BlockBeats News, June 29th. According to an 8-K filing submitted to the SEC by Strategy, the company announced the launch of the "Digital Credit Capital Framework," which includes five core components: Dollar Reserve Policy, STRC Dividend Policy Adjustment, Preferred Stock Buyback Plan, Common Stock Buyback Plan, and BTC Liquidation Plan.
Under the Dollar Reserve Policy, the reserve can only be used to pay preferred stock dividends and debt interest, and management must maintain a reserve size covering expected dividend and interest expenses for the next 12 months.
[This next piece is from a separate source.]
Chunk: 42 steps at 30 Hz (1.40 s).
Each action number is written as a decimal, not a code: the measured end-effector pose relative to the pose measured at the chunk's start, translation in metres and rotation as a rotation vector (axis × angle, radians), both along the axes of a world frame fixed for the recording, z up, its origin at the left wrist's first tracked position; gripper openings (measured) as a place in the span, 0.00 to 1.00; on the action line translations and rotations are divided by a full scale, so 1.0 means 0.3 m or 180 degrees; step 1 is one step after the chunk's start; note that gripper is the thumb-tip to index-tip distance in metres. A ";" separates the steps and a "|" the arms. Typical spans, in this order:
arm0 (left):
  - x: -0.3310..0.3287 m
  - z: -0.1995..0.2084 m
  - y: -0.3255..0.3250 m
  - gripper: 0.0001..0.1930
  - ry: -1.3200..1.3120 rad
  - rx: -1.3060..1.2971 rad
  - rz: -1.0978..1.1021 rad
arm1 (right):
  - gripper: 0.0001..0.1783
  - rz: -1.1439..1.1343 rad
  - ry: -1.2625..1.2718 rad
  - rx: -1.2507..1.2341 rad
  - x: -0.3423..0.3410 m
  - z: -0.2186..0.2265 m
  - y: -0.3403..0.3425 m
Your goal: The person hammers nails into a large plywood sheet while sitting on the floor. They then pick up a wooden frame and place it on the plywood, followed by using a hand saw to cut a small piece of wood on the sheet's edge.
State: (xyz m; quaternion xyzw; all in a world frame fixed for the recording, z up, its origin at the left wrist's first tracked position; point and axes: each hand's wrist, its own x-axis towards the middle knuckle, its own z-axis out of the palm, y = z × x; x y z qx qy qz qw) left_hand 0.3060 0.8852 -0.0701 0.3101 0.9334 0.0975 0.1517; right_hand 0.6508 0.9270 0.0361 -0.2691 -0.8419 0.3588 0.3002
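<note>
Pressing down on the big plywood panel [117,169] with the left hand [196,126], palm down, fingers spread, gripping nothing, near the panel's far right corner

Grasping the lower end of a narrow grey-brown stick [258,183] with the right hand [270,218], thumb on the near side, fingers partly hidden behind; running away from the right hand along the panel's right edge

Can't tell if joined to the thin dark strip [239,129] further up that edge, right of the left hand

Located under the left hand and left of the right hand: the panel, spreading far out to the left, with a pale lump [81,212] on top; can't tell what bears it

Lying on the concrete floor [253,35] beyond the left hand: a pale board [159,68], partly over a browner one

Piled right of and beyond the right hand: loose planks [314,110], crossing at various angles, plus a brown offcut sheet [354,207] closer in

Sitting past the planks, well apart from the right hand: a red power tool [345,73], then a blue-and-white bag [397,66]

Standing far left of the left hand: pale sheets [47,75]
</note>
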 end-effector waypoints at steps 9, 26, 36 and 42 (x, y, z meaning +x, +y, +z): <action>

As of June 28th, the Dollar Reserve balance was $2.55 billion.
Regarding the STRC dividend, the company will dynamically evaluate the dividend rate monthly, taking into account factors such as trading price, market yield, credit spread, and Bitcoin price volatility. The dividend rate will not be increased solely because the STRC trading price is below face value. The company also announced an increase in the annualized STRC dividend rate to 12.00%, effective July 1st.
On the buyback front, the company has established two $1 billion buyback authorizations, one for repurchasing preferred stocks such as STRC, STRF, STRD, STRK, and A-class common stock, with STRC being the primary target of the preferred stock buyback plan. Both buyback plans will not utilize Dollar Reserve funds.
Additionally, the company's board has authorized a BTC Liquidation Plan, allowing the company to raise up to $1.25 billion by selling Bitcoin to replenish Dollar Reserves, pay preferred stock dividends and interest expenses, or provide funds for the aforementioned buyback plans.